» TASK PROMPT
The copy must match the data word for word and contain no pictures.

» EXERCISE DATA
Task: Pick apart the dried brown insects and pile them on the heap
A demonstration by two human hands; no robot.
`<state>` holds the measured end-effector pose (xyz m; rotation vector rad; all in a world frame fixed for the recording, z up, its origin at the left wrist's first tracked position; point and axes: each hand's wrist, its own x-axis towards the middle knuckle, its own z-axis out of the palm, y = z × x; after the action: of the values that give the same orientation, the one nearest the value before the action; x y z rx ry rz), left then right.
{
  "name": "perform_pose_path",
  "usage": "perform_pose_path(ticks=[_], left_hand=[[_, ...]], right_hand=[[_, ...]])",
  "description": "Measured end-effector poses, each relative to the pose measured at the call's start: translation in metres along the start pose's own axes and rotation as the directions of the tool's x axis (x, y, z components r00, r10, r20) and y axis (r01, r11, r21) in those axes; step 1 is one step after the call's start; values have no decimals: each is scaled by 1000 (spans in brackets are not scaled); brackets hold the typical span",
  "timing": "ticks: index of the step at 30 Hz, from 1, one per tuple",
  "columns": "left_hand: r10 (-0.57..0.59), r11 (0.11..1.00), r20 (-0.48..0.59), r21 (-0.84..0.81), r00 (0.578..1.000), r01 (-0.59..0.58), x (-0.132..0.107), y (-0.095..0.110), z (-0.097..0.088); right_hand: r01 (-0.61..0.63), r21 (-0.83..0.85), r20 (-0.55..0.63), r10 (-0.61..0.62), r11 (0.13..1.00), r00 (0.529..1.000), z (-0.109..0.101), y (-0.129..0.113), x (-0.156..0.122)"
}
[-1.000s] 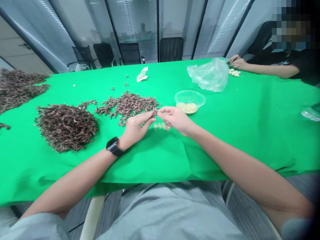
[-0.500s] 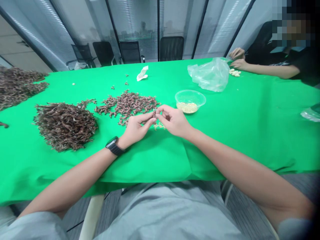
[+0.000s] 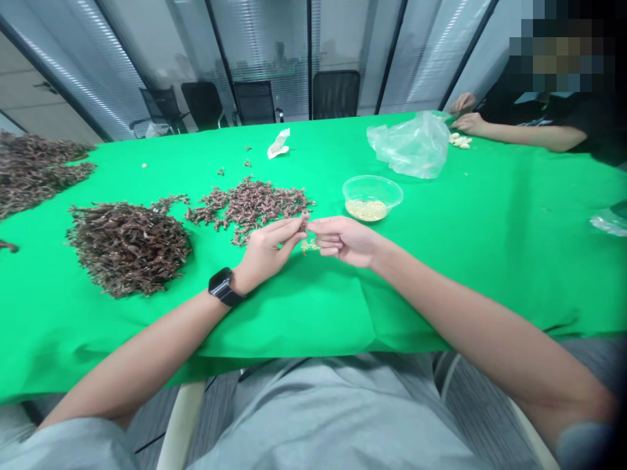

» ANSWER FOR THE TASK
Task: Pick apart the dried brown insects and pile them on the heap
A demonstration by two human hands; no robot.
`<state>` holds the measured end-effector pose (xyz m; rotation vector rad; all in a world frame fixed for the recording, z up, its origin at the left wrist's first tracked position; point and axes: each hand's wrist, its own x-axis towards the middle knuckle, its own z-axis out of the palm, y = z × x; after the action: of the values that give the same orientation, the one nearest the value before the action; x y z rx ry rz), left then right.
{
  "name": "perform_pose_path",
  "usage": "perform_pose_path(ticks=[_], left_hand=[[_, ...]], right_hand=[[_, ...]])",
  "description": "Measured end-effector poses, each relative to the pose measured at the call's start: translation in metres along the start pose's own axes and rotation as the directions of the tool's x axis (x, y, z components r00, r10, r20) and y axis (r01, r11, r21) in those axes; step 1 is one step after the call's start; values have no decimals: each is scaled by 1000 (spans in brackets are not scaled); brackets hold the typical span",
  "timing": "ticks: index of the step at 30 Hz, from 1, one per tuple",
  "columns": "left_hand: r10 (-0.57..0.59), r11 (0.11..1.00), r20 (-0.48..0.59), r21 (-0.84..0.81), r00 (0.578..1.000), r01 (-0.59..0.58), x (-0.132..0.107), y (-0.095..0.110), z (-0.097..0.088); right_hand: r01 (-0.61..0.63), r21 (-0.83..0.85), r20 (-0.55..0.63), r10 (-0.61..0.62), r11 (0.13..1.00), r00 (0.529..1.000), z (-0.109..0.101), y (-0.129..0.113), x (-0.156..0.122)"
}
[-1.000s] 
[-0.500s] 
[+0.000s] 

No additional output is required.